Example 1: a = 10, b = 10
| Step | a | b | gcd(a,b) | Decision |
|---|---|---|---|---|
| 1 | 10 | 10 | 10 | Infinite |
Since gcd is 10, all white numbers must be multiples of 10. Numbers like 1, 2, 3 never become white, and this pattern repeats indefinitely. This confirms infinitely many black numbers.
Example 2: a = 6, b = 9
| Step | a | b | gcd(a,b) | Decision |
|---|---|---|---|---|
| 1 | 6 | 9 | 3 | Infinite |
Here every white number is divisible by 3. All integers not divisible by 3 remain black forever, and there are infinitely many such integers.
This shows that even though the reachable set grows, it never escapes a fixed modular class.
Complexity Analysis
| Measure | Complexity | Explanation |
|---|---|---|
| Time | O(log min(a, b)) per test | dominated by gcd computation |
| Space | O(1) | only constant variables used |
The constraints allow up to 100 test cases with values up to 10^4. A logarithmic gcd computation is effectively constant time in this range, so the solution runs comfortably within limits.
Test Cases
import sys, io
import math
def solve(inp: str) -> str:
sys.stdin = io.StringIO(inp)
input = sys.stdin.readline
t = int(input())
out = []
for _ in range(t):
a, b = map(int, input().split())
out.append("Finite" if math.gcd(a, b) == 1 else "Infinite")
return "\n".join(out)
# provided samples
assert solve("4\n10 10\n1 10\n6 9\n7 3\n") == "Infinite\nFinite\nInfinite\nFinite"
# custom cases
assert solve("1\n1 1\n") == "Infinite"
assert solve("1\n1 2\n") == "Finite"
assert solve("1\n4 6\n") == "Infinite"
assert solve("1\n5 10\n") == "Infinite"
| Test input | Expected output | What it validates |
|---|---|---|
| 1 1 | Infinite | identical steps, full restriction |
| 1 2 | Finite | gcd = 1 case |
| 4 6 | Infinite | gcd > 1 composite structure |
| 5 10 | Infinite | multiple-step periodicity |
Edge Cases
When a = b, the process degenerates into a single-step reachability system. For a = b = 10, every reachable number is a multiple of 10. The algorithm computes gcd(10, 10) = 10, immediately classifying it as infinite black numbers, matching the fact that all non-multiples of 10 are never reachable.

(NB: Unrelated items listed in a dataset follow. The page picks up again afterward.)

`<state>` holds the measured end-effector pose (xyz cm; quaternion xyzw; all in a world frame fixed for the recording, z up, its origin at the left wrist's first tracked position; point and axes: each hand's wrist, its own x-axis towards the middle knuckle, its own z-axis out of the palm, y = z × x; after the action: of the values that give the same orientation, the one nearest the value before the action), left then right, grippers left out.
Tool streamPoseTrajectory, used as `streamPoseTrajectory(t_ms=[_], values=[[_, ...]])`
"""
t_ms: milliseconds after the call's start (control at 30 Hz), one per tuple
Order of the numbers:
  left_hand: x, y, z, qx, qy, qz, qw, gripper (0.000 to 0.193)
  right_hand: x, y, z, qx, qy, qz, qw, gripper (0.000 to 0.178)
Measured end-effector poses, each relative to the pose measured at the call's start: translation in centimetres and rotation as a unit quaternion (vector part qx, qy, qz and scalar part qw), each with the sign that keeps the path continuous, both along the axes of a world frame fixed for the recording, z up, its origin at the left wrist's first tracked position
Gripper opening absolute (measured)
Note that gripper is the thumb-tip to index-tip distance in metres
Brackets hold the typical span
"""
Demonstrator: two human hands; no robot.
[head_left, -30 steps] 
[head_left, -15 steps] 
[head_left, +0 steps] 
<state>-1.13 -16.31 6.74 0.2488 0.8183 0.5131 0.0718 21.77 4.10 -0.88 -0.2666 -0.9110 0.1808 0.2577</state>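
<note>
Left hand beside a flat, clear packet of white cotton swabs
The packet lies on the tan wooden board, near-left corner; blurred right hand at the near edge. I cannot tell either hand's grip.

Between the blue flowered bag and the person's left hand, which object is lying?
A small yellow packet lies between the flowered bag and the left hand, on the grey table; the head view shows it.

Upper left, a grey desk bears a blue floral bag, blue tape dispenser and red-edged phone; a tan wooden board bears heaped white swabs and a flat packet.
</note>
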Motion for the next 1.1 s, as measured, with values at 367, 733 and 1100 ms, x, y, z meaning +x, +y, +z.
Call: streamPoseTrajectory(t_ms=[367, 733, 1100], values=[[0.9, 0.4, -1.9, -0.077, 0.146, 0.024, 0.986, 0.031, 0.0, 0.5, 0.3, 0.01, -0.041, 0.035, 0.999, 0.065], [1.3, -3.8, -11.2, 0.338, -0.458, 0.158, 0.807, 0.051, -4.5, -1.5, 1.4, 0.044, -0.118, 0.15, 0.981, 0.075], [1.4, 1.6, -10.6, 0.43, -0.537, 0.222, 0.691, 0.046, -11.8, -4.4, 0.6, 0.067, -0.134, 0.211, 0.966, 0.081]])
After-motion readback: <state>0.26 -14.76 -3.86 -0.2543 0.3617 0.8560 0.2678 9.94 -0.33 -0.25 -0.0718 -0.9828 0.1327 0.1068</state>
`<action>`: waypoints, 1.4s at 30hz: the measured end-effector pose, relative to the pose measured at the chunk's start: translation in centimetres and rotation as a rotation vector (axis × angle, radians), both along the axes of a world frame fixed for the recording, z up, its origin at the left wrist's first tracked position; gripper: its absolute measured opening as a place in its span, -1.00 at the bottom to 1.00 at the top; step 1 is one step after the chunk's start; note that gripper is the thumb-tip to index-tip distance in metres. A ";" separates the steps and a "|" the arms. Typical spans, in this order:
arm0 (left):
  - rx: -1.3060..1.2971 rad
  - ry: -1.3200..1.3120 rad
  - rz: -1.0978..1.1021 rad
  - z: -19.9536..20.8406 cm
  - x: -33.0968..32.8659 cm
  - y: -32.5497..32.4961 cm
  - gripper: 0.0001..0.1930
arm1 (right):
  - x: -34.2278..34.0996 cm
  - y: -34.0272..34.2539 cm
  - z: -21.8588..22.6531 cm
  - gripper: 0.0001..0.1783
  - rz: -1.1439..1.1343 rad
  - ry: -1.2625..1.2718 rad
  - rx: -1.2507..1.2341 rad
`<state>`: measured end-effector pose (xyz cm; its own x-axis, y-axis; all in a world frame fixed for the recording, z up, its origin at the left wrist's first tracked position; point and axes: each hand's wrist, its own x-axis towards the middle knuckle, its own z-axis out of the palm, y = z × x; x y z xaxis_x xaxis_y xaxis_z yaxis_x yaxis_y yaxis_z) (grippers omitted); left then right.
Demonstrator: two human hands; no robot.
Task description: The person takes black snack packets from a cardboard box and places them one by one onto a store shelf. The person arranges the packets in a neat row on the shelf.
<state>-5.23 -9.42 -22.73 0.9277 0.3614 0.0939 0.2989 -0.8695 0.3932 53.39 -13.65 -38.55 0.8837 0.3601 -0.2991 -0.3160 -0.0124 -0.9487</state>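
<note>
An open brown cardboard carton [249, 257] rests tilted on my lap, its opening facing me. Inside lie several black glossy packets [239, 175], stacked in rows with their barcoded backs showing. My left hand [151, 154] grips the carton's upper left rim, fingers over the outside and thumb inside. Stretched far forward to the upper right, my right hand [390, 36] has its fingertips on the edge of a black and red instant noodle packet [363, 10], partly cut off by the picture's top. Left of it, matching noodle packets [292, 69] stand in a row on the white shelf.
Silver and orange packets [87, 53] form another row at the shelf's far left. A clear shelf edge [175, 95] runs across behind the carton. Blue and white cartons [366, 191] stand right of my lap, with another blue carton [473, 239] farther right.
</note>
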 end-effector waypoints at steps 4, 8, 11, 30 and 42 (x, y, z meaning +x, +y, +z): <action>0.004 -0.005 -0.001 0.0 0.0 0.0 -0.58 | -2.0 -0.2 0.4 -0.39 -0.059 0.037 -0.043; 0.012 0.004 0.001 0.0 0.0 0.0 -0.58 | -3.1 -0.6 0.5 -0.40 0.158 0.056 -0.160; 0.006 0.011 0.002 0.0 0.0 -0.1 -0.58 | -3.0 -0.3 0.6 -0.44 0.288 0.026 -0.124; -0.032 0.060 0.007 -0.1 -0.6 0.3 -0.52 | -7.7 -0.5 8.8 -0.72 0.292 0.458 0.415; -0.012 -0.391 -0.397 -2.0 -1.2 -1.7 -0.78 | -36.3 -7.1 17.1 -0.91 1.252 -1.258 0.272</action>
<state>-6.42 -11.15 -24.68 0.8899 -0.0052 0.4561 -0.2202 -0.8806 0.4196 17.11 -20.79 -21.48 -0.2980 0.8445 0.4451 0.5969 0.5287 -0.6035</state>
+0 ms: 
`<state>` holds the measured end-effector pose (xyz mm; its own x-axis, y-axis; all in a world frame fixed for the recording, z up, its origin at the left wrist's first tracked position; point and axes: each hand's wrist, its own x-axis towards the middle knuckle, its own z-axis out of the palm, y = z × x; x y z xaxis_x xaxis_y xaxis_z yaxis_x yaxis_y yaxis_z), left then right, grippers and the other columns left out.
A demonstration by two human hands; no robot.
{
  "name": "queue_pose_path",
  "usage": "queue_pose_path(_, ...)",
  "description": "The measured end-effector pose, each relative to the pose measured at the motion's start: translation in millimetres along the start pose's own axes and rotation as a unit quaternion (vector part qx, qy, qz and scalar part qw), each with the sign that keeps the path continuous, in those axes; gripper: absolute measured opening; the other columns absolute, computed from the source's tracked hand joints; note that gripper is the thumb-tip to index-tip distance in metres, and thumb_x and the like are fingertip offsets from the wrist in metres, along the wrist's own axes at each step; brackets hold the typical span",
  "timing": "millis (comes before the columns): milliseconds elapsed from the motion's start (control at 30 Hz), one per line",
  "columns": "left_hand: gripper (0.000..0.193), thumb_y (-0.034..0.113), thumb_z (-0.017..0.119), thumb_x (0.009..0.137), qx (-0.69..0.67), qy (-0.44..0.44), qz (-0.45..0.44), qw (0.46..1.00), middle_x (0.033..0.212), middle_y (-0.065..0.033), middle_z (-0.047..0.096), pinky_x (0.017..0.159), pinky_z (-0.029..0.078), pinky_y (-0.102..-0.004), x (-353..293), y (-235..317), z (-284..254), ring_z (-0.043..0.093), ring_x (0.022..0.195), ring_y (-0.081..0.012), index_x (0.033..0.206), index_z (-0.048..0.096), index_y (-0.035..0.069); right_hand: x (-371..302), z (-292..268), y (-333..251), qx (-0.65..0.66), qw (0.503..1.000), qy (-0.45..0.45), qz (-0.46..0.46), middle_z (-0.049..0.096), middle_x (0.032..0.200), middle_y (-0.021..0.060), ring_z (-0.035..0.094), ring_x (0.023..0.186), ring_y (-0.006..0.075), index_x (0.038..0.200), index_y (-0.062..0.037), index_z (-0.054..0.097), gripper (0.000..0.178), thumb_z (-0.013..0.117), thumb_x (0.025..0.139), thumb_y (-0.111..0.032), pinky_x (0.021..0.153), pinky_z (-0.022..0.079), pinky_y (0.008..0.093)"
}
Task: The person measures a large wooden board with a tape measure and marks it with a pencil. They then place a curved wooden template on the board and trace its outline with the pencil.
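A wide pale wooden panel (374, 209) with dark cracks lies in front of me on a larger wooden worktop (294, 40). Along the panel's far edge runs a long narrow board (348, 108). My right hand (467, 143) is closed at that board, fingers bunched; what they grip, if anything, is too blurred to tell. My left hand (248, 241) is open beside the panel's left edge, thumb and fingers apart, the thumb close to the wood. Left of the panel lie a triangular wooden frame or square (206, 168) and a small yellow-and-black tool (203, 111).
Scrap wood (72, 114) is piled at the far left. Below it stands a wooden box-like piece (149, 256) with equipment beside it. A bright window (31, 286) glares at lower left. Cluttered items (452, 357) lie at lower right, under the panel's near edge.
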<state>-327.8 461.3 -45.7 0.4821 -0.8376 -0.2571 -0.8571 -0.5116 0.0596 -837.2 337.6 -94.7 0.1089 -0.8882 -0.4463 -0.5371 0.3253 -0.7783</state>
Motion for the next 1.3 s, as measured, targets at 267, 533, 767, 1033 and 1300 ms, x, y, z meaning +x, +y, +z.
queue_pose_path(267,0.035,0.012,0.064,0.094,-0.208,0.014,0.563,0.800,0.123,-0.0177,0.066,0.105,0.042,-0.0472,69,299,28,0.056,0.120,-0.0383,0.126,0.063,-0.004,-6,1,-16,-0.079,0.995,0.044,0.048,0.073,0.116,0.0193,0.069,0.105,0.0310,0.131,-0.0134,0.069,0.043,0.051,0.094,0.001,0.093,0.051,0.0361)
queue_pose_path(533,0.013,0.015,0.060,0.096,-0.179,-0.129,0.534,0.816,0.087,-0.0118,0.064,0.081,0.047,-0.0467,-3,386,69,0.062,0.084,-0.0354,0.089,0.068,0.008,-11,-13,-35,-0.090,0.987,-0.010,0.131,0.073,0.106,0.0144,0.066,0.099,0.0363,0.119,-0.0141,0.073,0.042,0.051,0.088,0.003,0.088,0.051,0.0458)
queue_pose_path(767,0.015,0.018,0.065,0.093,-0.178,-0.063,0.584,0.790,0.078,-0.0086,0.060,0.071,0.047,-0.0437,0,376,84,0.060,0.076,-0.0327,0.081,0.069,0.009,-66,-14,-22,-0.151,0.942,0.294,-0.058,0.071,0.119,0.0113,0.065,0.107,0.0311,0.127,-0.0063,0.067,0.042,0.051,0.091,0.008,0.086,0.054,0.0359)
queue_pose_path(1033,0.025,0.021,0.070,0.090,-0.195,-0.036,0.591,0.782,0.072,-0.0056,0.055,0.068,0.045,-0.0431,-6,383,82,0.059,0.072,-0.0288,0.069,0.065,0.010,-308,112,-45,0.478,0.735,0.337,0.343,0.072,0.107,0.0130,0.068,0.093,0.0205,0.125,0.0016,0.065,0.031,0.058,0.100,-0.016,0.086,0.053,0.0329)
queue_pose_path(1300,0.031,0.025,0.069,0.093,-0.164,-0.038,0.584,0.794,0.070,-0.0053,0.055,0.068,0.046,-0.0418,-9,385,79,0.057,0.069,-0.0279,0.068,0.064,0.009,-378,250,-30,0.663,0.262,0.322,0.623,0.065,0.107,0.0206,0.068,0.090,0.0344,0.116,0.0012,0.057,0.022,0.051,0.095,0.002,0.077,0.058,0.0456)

When one value is 1, such as a = 1, b = 10, we get gcd = 1. The algorithm returns finite black numbers. In the actual process, every number is reachable by repeatedly adding 1, so no black numbers appear at all. The gcd check captures this without simulating propagation.
When values share a larger gcd like a = 12, b = 18, the algorithm outputs infinite. The reachable set is confined to multiples of 6, leaving infinitely many integers outside this residue class, which persist as black forever.